◆ **INSTRUCTIONS TO FOLLOW**: Take the data below and copy exactly the lines starting at the one with "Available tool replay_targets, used" and finishing at the one with "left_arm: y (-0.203", both included.

◆ **DATA EXCERPTS**:

○ ○ ○

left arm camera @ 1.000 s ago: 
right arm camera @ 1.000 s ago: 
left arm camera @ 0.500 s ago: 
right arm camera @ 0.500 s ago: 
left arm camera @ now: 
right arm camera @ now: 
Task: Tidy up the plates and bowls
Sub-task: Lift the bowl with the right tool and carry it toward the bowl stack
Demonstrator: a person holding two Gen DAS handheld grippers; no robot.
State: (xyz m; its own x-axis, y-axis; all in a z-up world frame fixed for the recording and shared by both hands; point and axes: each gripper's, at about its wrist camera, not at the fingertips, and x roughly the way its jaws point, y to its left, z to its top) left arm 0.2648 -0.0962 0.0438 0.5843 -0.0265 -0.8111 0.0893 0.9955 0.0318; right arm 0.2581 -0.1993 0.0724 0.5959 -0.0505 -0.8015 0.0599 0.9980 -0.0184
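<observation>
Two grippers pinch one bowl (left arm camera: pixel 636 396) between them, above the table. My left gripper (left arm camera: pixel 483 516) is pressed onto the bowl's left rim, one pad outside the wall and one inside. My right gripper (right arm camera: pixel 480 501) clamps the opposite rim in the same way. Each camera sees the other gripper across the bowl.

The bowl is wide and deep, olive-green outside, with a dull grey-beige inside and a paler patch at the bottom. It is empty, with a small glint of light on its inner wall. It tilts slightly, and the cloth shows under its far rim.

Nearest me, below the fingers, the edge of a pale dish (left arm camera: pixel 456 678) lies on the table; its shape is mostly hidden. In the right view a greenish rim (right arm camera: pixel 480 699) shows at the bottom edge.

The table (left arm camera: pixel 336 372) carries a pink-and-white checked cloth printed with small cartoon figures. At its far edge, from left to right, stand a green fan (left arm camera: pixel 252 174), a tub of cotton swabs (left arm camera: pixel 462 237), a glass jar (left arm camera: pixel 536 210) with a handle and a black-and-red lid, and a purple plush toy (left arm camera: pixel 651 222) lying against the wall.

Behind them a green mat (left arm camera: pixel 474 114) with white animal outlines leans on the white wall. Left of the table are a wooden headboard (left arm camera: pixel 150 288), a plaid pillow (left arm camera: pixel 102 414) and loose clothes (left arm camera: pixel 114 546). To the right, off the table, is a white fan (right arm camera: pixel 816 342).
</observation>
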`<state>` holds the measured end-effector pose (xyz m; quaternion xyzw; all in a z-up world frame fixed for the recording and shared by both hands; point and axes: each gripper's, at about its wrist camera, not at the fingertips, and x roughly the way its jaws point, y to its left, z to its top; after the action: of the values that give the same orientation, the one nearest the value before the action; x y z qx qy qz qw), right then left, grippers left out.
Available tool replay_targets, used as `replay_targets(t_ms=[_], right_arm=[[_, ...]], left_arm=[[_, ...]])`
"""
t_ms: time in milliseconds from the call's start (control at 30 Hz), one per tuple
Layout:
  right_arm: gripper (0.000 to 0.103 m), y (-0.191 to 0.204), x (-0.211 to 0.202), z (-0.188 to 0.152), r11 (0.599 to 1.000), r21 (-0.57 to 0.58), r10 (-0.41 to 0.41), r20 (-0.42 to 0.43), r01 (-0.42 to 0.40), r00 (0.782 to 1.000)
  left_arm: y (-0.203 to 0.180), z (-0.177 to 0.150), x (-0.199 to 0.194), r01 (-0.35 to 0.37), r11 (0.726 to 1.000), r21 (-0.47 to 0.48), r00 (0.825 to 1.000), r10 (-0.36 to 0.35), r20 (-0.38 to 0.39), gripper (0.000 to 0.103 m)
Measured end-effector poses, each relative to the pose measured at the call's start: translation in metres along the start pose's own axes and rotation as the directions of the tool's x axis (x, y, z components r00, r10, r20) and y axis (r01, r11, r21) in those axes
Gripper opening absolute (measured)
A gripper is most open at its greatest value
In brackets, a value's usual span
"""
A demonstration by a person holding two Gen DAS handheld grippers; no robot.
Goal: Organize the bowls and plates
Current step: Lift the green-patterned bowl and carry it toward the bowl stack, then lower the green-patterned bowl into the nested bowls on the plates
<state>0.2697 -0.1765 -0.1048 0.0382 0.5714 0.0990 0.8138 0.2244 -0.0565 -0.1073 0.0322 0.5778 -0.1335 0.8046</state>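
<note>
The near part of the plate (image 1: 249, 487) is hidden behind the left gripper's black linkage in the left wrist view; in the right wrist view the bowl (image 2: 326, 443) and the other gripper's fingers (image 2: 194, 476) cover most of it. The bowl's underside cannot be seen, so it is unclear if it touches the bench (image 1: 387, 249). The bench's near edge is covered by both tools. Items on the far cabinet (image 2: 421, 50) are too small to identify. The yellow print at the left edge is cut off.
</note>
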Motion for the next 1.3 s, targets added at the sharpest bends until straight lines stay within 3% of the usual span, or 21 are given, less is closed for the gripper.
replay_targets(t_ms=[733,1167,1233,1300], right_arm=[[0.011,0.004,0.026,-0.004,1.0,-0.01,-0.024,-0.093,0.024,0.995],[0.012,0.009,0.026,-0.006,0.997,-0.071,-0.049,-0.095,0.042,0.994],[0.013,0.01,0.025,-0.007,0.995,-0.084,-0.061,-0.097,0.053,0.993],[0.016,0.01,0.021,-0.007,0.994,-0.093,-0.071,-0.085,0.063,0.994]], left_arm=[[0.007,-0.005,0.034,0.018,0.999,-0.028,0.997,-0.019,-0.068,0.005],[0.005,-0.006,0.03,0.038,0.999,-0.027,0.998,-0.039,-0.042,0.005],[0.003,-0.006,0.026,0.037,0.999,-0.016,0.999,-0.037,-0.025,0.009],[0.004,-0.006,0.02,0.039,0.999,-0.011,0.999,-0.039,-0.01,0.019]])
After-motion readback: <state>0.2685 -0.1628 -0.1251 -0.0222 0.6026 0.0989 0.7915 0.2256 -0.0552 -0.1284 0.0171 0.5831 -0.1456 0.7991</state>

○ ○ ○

◆ **RESPONSE BOX**:
Available tool replay_targets, used as `replay_targets(t_ms=[_], right_arm=[[_, ...]], left_arm=[[_, ...]])`
"""
t_ms: time in milliseconds from the call's start (control at 30 Hz), one per tuple
Layout:
  right_arm: gripper (0.000 to 0.103 m), y (-0.191 to 0.204), x (-0.211 to 0.202), z (-0.188 to 0.152), r11 (0.599 to 1.000), r21 (-0.57 to 0.58), r10 (-0.41 to 0.41), r20 (-0.42 to 0.43), r01 (-0.42 to 0.40), r00 (0.782 to 1.000)
  left_arm: y (-0.203 to 0.180), z (-0.177 to 0.150), x (-0.199 to 0.194), r01 (-0.35 to 0.37), r11 (0.726 to 1.000), r21 (-0.47 to 0.48), r00 (0.825 to 1.000), r10 (-0.36 to 0.35), r20 (-0.38 to 0.39), gripper (0.000 to 0.103 m)

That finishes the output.